如果她还活着,她一定非常愿意收下这个年轻人,成为他的老师。

旧日的阴影挥散不去,也许,黑暗终将重临。她已无力抵挡,但这些如同星辰般耀眼的年轻人,终将成为新一代的勇者。

她唯一能做的,就是贡献自己那些仅有的学识了。

不过,现在也还来得及。

桃乐丝心里打定了主意,但知道查理牵挂着瓦舍里的情况,所以还是先让他坐下,与他做了详细说明。

小妖精们也纷纷围上来,听着桃乐丝的话,时而伤心落泪,时而惊心胆战,又为了最终的胜利,长舒一口气。

叮咚和图钉很自责,如果不是它们找上了桃乐丝,桃乐丝也不会死。

桃乐丝却道:“我现在细想,简会与我成为朋友,也许是因为她一早就盯上了我。他们的计划持续了很长的时间,而我这么一个与明多塔有关系的大魔导师,必定是他们防范的目标。即便没有你们,我们最终仍会走上同样的道路,所以,无需自责。”

小妖精们乖巧地点点头,但一时半会儿,也没那么容易想通。况且,它们还惦记着玛丽,知道安东尼奥也死了,只剩下玛丽一个孩子,最调皮捣蛋的图钉都丧气地低下了头。

本在旁边急得想安慰它们,可平日里叨叨个不停的本,在此刻也变得语塞,硬生生把自己都给搞自闭了。

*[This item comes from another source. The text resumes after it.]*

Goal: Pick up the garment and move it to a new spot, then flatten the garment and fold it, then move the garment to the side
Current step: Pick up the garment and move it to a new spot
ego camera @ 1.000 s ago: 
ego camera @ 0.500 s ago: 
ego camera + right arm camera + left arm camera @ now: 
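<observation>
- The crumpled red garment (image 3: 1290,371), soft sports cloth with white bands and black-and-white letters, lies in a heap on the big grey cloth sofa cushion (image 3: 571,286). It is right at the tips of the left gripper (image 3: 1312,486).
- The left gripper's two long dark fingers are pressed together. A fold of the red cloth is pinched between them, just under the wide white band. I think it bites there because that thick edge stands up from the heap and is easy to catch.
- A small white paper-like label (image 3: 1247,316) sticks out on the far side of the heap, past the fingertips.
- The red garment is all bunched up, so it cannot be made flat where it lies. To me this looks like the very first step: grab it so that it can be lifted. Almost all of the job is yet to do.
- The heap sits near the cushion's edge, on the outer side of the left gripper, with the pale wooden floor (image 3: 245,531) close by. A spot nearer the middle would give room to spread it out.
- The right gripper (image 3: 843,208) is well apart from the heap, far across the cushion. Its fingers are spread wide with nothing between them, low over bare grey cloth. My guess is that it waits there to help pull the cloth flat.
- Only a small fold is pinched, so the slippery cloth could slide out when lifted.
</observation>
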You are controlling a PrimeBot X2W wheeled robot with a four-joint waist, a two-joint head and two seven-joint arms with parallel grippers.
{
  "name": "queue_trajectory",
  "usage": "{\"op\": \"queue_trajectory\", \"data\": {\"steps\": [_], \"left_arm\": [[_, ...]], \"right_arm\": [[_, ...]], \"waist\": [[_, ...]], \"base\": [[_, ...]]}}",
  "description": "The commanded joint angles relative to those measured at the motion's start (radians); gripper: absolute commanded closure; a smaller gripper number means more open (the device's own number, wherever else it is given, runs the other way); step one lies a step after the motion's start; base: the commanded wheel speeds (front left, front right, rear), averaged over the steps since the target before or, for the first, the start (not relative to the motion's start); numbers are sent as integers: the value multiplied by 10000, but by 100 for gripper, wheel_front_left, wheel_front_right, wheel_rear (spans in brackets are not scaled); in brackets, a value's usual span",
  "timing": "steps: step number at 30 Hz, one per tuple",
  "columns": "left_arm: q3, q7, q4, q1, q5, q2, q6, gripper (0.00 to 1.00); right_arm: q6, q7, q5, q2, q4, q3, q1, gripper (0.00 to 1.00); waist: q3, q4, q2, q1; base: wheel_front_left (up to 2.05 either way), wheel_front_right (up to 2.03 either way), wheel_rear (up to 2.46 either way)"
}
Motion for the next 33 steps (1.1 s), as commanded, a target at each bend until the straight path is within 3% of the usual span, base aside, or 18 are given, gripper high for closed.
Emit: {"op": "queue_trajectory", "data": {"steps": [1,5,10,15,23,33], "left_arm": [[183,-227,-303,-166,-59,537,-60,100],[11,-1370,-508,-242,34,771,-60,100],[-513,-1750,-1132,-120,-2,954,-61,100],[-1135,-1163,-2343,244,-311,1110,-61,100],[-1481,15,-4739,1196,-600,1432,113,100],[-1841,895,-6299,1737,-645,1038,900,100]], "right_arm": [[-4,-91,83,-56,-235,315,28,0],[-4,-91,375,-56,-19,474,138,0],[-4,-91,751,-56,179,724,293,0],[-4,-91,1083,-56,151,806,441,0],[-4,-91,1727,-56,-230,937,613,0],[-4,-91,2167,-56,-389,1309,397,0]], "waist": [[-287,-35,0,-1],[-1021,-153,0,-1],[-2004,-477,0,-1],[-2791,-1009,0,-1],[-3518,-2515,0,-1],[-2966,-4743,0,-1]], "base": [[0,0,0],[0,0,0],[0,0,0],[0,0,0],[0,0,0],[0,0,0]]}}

还是查理一句话,让大家重新振作起来,“图钉,你不是有镰刀了吗?你还可以回去的,你忘记了?”

图钉的双眼,蹭的亮了。

“死灵法师说,亡灵是新生。你们只是换了一种存在的方式而已,只要你们还在,就没人能剥夺你们保护心爱之人的权利,对吗?玛丽还在等你们呢。”

“真的吗?真的吗?”

查理和桃乐丝对视一眼,齐齐回答它们,“真的。”

小妖精们破涕为笑,好像在无尽的悲伤之中,又抓住了快乐的风。图钉嚷嚷着要马上回去见玛丽,其余小妖精纷纷附和,稳重的叮咚却说,它们得给玛丽带一个礼物回去。

玛丽收到了礼物,也许就会更开心一点。

小妖精们用自己那不太灵光的小脑袋想了想,觉得叮咚说得真有道理,于是不用查理再安慰,又风风火火地去给玛丽准备礼物了。

查理望着它们的背影,心里也松了口气。

这时,温斯顿忽然开口,“我很在意,那面黑色的镜子,到底是什么?你有亲眼见过吗?”

最后一句,他问的是巴巴奇。巴巴奇蹙眉,“弗兰克抓住那位妖术师的时候,镜子就不在她身上了。”

“我倒是亲眼见过那面镜子。”查理的一句话,成功让所有人的目光都集中在他身上,但没有人知道,他现在很紧张。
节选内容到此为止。